Embora não haja uma ação que possa ser vista aos olhos da população ou mesmo debatida com entidades que possuem know how sobre o tema, é importante lembrar que a revitalização do Centro consta no Plano de Governo da chapa que fez que Rogério Cruz (Republicanos) prefeito de Goiânia. 

No plano de governo proposto pela chapa Prá Goiânia Seguir em Frente, encabeçada por Maguito Vilela e tendo como vice o atual prefeito Rogério Cruz, três páginas são dedicadas a análise e propostas para revitalização do Centro de Goiânia. Entre as propostas registradas pela chapa está o “processo de requalificação, introduzindo ações específicas que trarão o brilho que o nosso Centro já possuiu. O Centro expandido está estruturado por todos os serviços necessários a vida em uma metrópole, mas o declínio das atividades os deixaram ociosos, infraestrutura urbana de água, energia, dados, transporte urbano, equipamentos públicos permitem recriar a dinâmica das atividades em toda região a um custo muito menor do que em outras áreas da capital. Para tanto será necessário criar atratividades, reformulando normas e agindo com a crença de que é possível esta mudança.”

Apesar do Plano de Governo constar projetos para revitalização do Centro, e a atual gestão já estar à frente do Paço há mais de dois anos, a administração municipal optou por não dar entrevista ou apresentar as ações que tem feito sobre o tema. Em nota, a Secretaria de Finanças de Goiânia informou que: O Plano de Revitalização do Centro de Goiânia encontra-se em fase de estruturação. O trabalho conta com o apoio de várias pastas da Prefeitura de Goiânia e, assim que for concluído, será amplamente divulgado. 

Diante da posição da Prefeitura de Goiânia, resta aos goianienses torcerem para que a gestão esteja discutindo soluções para as principais questões que envolvem a revitalização do Centro, como, por exemplo: como recuperar a região sem elitizar e sem expulsar os habitantes?

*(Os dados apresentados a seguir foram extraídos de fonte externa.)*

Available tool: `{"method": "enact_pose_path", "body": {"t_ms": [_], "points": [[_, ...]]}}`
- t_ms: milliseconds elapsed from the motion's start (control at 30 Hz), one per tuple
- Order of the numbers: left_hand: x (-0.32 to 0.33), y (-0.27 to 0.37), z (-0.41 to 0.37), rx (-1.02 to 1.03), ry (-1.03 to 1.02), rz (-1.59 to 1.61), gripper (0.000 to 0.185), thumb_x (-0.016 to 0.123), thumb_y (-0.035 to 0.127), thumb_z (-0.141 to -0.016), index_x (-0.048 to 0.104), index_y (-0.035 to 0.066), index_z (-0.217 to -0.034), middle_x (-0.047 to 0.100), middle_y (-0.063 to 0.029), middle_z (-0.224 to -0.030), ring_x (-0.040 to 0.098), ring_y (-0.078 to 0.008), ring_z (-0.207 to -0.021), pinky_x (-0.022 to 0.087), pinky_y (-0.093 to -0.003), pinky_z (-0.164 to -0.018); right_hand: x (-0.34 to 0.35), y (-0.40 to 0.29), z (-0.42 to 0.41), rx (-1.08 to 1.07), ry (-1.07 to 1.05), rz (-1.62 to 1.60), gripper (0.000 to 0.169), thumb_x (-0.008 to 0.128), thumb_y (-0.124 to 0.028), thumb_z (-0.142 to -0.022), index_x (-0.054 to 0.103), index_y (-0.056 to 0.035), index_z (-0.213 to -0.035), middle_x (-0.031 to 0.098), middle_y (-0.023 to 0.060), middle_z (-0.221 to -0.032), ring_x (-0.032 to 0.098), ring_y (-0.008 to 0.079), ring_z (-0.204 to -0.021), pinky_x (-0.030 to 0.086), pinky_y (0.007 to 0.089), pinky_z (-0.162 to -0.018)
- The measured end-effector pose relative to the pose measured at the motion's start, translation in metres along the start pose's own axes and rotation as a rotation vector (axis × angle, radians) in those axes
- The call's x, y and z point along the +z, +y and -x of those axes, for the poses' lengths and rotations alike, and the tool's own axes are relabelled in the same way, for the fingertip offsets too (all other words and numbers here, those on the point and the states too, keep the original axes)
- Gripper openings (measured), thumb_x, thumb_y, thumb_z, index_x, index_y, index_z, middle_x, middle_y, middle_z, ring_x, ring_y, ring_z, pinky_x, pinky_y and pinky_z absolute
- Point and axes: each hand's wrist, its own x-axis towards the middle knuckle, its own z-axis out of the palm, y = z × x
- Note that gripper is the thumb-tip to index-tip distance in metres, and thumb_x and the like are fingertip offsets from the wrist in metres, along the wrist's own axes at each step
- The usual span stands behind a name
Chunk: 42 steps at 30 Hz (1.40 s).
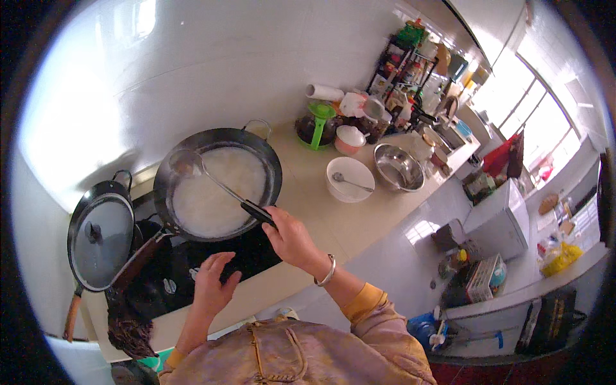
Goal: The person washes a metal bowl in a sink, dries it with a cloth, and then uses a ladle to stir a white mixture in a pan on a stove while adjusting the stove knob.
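My right hand (292,237) grips the black handle of a metal ladle (224,186). The ladle's bowl rests over the upper left side of a large dark wok (274,192), above cloudy whitish liquid (216,207). Nothing is in my left hand (214,281), which hovers in front of the wok with thumb and fingers apart, close to a knob of the black gas stove (250,262). The wok's long brown handle (137,257) points to the lower left, and a wire loop handle stands at its far rim.
A lidded pan (108,255) with a wooden handle occupies the stove's left side. Right of the wok are a white bowl (344,192) holding a spoon (353,182), a steel basin (399,166), a lidded pink pot (350,144) and a green-handled jug (317,130). Beyond stands a crowded rack (402,72).
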Motion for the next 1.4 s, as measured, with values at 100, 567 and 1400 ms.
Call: {"method": "enact_pose_path", "body": {"t_ms": [100,567,1400], "points": [[0.005,0.007,-0.009,0.03,-0.085,0.153,0.044,0.07,0.004,-0.073,0.055,0.001,-0.115,0.061,-0.0146,-0.102,0.061,-0.0273,-0.093,0.049,-0.034,-0.082,-0.014,-0.022,0.003,0.385,-0.103,-0.373,0.027,0.052,-0.014,-0.091,0.049,-0.0022,-0.115,0.056,0.0095,-0.088,0.053,0.0165,-0.064,0.04,0.0249,-0.053],[0.201,0.083,-0.089,-0.089,-0.283,0.578,0.049,0.058,0.017,-0.089,0.041,0.001,-0.133,0.054,-0.0149,-0.122,0.054,-0.023,-0.112,0.044,-0.0345,-0.093,-0.107,0.089,0.086,0.875,0.506,-1.326,0.016,0.046,-0.019,-0.096,0.05,-0.0054,-0.088,0.052,0.0013,-0.077,0.039,0.0055,-0.057,0.03,0.0206,-0.045],[0.277,0.122,-0.114,-0.253,-0.112,0.276,0.039,0.052,0.019,-0.091,0.049,0.001,-0.125,0.059,-0.0179,-0.114,0.059,-0.0276,-0.103,0.048,-0.0356,-0.086,-0.124,0.152,0.097,0.869,0.244,-1.387,0.024,0.044,-0.029,-0.096,0.054,-0.0068,-0.097,0.058,0.0028,-0.086,0.056,0.0118,-0.078,0.046,0.0264,-0.065]]}}
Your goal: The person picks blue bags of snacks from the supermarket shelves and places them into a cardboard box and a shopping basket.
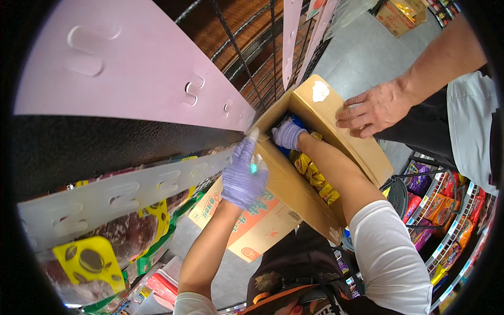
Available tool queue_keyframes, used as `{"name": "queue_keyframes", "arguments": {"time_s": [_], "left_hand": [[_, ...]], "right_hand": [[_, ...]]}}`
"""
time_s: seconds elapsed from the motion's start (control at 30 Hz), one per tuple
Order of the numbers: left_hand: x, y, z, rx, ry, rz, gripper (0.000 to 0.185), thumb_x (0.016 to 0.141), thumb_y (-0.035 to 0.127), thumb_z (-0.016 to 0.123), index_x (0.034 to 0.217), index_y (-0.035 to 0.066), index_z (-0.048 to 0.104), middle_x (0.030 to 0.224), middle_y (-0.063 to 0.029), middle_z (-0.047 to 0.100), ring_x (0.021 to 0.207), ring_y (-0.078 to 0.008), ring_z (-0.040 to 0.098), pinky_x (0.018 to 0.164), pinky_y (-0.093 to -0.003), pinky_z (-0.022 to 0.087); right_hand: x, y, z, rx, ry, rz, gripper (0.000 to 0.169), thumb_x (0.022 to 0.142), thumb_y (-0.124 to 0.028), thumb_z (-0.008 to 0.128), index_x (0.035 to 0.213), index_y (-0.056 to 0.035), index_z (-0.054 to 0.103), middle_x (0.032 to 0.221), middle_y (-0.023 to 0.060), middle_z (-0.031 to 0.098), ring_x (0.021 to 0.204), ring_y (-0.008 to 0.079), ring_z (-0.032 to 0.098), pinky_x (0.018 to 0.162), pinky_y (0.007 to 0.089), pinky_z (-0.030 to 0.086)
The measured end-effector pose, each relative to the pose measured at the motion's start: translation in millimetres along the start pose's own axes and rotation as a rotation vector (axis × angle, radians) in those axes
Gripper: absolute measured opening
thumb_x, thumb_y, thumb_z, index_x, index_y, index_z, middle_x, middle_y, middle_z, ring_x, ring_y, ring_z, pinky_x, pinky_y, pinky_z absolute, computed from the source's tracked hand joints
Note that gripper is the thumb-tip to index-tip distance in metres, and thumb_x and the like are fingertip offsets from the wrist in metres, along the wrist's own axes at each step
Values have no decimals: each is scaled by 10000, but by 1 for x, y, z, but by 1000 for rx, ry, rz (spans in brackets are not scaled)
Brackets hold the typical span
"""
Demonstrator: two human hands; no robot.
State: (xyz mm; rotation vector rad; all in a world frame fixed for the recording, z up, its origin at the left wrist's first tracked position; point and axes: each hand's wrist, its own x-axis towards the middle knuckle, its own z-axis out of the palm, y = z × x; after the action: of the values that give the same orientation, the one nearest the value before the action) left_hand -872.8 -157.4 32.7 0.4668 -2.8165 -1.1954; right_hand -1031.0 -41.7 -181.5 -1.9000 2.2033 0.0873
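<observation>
An opened cardboard box (275, 177) stands in front of me, with yellow snack packets (311, 173) lined up inside and blue packaging (295, 121) at its far end. My right hand (289, 135), in a purple knit glove, reaches inside over the blue packaging; its fingertips are hidden, so its grip cannot be told. In a matching glove, my left hand (245, 173) lies against the outer left flap near the far corner, index finger extended, with a small turquoise thing (253, 168) by the fingers. Another person's bare hand (374, 108) rests on the right flap.
Pink shelf strips (157, 59) and a black wire rack (252, 47) rise on the left, above bagged goods (130, 236). Colourful packets (437, 204) fill curved racks at right. The other person stands close by at right. Another open carton (397, 19) sits on the floor.
</observation>
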Motion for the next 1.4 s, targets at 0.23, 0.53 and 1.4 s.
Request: {"name": "queue_keyframes", "arguments": {"time_s": [0.23,0.53,1.4], "left_hand": [[-4,-15,5,-11,-69,-89,651,794,142,570,1413,151,368,1360,-196,462,1186,-335,513,948,-377,457],[0,-14,14,0,73,77,613,769,19,590,1362,50,439,1307,-190,516,1183,-307,529,985,-325,428],[-3,-14,13,30,36,60,635,756,49,585,1372,49,432,1339,-187,493,1199,-323,510,1004,-351,409]], "right_hand": [[-135,-44,-200,191,193,169,202,779,-47,526,967,-58,598,988,125,610,902,314,623,720,401,496],[-522,-164,-148,779,1049,1393,282,941,-170,555,1132,36,578,983,68,646,880,146,595,819,295,481],[37,-13,76,36,-409,213,317,907,-243,451,1006,-89,709,1049,145,676,971,360,629,788,531,451]]}}
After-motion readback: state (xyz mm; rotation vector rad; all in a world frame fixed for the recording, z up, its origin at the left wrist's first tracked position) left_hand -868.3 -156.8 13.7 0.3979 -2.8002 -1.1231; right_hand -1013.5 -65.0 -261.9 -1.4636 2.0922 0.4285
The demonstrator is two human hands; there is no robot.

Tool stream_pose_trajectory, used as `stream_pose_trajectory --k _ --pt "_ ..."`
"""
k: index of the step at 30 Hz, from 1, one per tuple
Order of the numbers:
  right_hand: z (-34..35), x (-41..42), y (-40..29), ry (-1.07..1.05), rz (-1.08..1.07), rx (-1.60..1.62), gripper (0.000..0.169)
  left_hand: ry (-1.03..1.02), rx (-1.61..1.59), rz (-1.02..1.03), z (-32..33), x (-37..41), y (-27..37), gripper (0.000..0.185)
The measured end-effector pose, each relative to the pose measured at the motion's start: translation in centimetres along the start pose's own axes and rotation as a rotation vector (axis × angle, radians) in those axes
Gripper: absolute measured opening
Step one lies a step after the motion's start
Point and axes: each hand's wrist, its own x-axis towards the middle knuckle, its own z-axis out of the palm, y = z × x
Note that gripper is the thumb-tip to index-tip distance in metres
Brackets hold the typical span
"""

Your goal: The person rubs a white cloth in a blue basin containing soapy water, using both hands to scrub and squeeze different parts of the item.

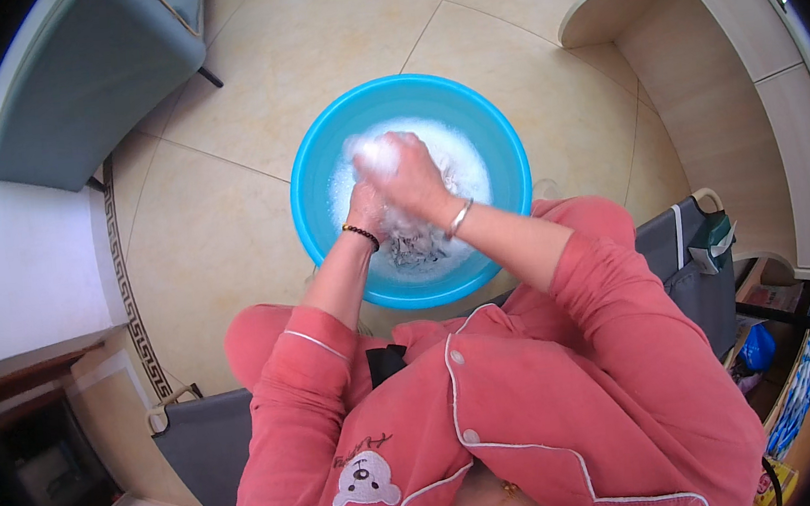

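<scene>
A round blue plastic basin (420,296) stands on the floor before me, holding water under white suds (465,150). Wet light-coloured cloth (415,246) with dark printed marks lies bunched in its near half. Above the foam, my right hand (413,169), with a silver bangle at the wrist, is closed on a sudsy bunch of the cloth. My left hand (368,202), wearing a dark beaded bracelet, presses against the same bunch from the left. Thick foam and motion blur hide most of the fingers.
A grey-green upholstered chair (94,85) stands at upper left. The pale wooden cabinet (706,60) curves along the right. Beside my seat, a grey fabric panel (697,292) carries a green tissue pack (712,244). Shelves with packets (796,392) are at lower right.
</scene>
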Motion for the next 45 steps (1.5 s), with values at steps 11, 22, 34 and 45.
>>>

O uso dos espaços públicos deverá ser marcado pela contemplação e pelo consumo? A revitalização será sinônimo de gentrificação ou pode ser pensada também como forma de inclusão social, promoção da cidadania e reforço das identidades? Que setores da economia terão incentivos para se instalar? Quais os investimentos em infraestrutura e conservação? Quais as regras os empreendimentos terão que seguir para não desconfigurar a arquitetura do Centro? 

Fica perceptível que há o Centro de Goiânia merece maior atenção do poder público e suas iniciativas. Há também um claro desejo da sociedade organizada em participar do processo, tanto é que há estudos, projetos e os eixos que precisam ser liderados pela Prefeitura para dar a região Central a revitalização que ela merece. Enfrentando, o tema só ganha espaço a cada quatro anos, durante a campanha eleitoral que concorre ao Paço Municipal.